EXERCISE DESCRIPTION: Wherever the line with "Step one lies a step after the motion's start" sits in the listing below, transcribe from it up to and including the line with "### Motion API", exactly, and leave the remaining lines out.

WORKING DATA:

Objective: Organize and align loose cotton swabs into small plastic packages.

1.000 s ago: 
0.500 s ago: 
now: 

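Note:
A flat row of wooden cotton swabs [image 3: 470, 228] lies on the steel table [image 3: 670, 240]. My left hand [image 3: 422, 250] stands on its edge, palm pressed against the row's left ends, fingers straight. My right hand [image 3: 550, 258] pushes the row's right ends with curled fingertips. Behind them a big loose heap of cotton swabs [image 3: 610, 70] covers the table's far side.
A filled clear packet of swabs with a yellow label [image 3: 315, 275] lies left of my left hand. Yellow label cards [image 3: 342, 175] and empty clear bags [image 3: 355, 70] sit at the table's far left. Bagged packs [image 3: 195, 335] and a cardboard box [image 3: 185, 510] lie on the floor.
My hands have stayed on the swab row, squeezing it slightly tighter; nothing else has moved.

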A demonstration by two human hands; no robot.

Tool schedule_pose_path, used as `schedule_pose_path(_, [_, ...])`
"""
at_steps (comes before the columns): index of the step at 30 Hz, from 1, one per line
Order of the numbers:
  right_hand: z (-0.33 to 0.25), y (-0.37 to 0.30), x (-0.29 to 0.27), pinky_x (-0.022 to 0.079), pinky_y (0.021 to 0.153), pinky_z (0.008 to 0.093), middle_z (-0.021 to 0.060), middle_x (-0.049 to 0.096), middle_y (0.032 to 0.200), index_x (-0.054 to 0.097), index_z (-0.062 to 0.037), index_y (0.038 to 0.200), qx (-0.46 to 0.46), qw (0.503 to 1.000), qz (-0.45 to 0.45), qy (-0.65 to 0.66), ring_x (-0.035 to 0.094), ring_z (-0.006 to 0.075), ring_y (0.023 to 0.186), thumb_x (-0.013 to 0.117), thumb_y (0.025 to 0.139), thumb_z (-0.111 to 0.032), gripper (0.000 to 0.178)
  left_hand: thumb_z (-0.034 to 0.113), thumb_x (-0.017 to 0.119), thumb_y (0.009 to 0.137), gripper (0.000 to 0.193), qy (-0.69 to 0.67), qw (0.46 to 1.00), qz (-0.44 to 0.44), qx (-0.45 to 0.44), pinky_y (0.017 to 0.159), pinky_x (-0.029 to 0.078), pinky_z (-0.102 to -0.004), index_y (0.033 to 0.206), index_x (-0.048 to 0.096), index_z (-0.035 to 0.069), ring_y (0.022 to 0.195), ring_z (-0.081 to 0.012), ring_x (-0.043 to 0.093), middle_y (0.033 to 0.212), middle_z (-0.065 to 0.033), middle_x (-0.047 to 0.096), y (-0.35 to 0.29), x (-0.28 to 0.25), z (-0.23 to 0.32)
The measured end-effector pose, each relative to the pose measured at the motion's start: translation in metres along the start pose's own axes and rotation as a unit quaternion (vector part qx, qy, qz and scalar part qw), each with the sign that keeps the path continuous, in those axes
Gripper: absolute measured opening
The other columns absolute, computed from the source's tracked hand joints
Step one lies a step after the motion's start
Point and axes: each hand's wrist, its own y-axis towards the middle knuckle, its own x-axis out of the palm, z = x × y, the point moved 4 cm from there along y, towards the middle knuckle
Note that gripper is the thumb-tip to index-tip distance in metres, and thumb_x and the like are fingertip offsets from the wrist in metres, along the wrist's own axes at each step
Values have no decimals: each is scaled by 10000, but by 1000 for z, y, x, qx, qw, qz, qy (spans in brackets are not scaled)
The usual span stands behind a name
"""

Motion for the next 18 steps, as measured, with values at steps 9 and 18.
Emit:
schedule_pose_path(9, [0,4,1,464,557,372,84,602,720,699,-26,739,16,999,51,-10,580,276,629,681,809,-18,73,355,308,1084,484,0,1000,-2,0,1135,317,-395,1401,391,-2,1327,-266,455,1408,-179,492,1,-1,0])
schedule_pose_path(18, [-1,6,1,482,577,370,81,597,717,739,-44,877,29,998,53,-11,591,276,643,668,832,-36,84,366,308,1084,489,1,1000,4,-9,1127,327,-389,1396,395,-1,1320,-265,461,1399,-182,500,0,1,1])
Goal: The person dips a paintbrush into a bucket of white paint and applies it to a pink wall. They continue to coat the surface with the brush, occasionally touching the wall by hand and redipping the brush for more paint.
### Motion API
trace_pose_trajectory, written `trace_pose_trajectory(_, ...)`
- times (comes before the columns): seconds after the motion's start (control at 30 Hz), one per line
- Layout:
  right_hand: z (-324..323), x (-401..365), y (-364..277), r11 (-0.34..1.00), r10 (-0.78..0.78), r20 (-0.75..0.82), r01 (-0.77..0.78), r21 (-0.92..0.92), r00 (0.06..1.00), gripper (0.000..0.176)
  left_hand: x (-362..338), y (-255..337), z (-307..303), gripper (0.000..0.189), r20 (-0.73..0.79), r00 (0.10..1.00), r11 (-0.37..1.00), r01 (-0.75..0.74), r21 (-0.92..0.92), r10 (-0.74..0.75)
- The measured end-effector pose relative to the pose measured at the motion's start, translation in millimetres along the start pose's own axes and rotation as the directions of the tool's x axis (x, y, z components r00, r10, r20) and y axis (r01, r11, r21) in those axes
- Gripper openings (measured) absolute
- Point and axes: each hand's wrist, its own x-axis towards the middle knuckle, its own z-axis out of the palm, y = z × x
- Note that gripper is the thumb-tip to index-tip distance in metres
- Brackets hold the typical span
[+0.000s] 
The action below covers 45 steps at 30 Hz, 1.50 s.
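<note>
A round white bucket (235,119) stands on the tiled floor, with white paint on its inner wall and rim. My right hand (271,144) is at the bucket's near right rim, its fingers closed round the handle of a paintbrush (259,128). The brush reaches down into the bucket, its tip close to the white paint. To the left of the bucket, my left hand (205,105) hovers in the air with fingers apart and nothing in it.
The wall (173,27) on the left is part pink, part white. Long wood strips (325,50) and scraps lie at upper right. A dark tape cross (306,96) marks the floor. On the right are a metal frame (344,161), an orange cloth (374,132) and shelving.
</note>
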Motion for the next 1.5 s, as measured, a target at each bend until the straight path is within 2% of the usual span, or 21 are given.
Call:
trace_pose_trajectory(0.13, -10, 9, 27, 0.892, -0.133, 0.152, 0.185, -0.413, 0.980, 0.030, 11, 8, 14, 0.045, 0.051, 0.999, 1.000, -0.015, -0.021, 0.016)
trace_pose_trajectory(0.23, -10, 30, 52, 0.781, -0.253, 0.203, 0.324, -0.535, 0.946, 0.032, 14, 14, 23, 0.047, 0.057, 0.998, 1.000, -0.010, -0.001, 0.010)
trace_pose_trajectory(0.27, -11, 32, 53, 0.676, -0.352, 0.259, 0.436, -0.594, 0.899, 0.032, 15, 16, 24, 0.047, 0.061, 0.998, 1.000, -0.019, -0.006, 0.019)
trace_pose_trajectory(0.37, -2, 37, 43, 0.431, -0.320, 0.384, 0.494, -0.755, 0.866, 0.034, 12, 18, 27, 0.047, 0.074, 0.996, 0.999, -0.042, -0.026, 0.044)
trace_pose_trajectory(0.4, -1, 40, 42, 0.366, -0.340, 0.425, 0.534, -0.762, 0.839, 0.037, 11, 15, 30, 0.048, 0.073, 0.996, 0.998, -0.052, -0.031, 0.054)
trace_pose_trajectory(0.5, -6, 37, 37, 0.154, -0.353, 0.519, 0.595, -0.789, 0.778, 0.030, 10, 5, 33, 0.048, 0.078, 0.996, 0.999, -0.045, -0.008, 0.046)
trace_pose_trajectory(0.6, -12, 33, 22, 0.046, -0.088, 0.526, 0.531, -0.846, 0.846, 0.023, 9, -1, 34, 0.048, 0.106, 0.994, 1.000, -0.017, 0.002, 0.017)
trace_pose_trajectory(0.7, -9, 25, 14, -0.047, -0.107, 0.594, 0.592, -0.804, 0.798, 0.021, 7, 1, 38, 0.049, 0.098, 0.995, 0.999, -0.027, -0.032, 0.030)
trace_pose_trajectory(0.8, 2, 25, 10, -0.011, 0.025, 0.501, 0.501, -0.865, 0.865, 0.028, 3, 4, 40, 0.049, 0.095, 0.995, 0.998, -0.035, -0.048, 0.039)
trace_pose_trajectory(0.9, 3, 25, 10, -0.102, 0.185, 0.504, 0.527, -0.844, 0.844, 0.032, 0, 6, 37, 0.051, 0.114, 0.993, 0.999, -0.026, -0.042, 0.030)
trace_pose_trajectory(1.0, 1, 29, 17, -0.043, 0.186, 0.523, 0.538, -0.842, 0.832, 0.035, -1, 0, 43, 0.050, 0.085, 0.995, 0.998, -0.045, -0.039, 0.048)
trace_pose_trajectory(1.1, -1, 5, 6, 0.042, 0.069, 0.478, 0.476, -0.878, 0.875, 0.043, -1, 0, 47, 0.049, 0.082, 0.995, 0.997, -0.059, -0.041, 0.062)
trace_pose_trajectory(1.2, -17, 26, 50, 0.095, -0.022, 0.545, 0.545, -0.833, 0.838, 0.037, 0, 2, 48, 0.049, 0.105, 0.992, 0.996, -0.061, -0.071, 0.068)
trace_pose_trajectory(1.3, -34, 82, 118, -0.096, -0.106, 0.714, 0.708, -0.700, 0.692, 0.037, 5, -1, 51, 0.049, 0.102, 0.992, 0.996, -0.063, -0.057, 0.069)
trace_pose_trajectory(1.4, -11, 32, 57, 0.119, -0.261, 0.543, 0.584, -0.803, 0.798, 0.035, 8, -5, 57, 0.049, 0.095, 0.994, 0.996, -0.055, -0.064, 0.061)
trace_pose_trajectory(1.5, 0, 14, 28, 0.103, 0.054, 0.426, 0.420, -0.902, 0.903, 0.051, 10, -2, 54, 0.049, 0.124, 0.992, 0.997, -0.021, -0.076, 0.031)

EXERCISE SOLUTION:
Step one lies a step after the motion's start
Point and axes: each hand's wrist, its own y-axis towards the middle knuckle, its own x-axis out of the palm, z = x × y, the point moved 4 cm from there along y, towards the middle knuckle
Note that gripper is the thumb-tip to index-tip distance in metres, and thumb_x and the like are fingertip offsets from the wrist in metres, along the wrist's own axes at each step
Values have no decimals: each is scaled by 10000, but by 1000 for z, y, x, qx, qw, qz, qy (spans in brackets are not scaled)
The usual span stands behind a name
"""

Motion for the next 18 steps, as measured, with values at steps 9 and 18.
Emit:
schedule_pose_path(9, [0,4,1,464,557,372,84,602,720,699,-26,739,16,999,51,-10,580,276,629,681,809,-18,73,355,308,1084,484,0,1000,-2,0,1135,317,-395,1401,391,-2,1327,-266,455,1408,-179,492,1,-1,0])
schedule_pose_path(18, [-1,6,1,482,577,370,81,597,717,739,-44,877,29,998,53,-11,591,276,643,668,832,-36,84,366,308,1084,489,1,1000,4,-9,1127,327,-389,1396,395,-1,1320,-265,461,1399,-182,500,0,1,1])
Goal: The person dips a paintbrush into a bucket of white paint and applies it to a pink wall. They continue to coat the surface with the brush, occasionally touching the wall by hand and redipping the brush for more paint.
### Motion API

This concludes the output for the exercise.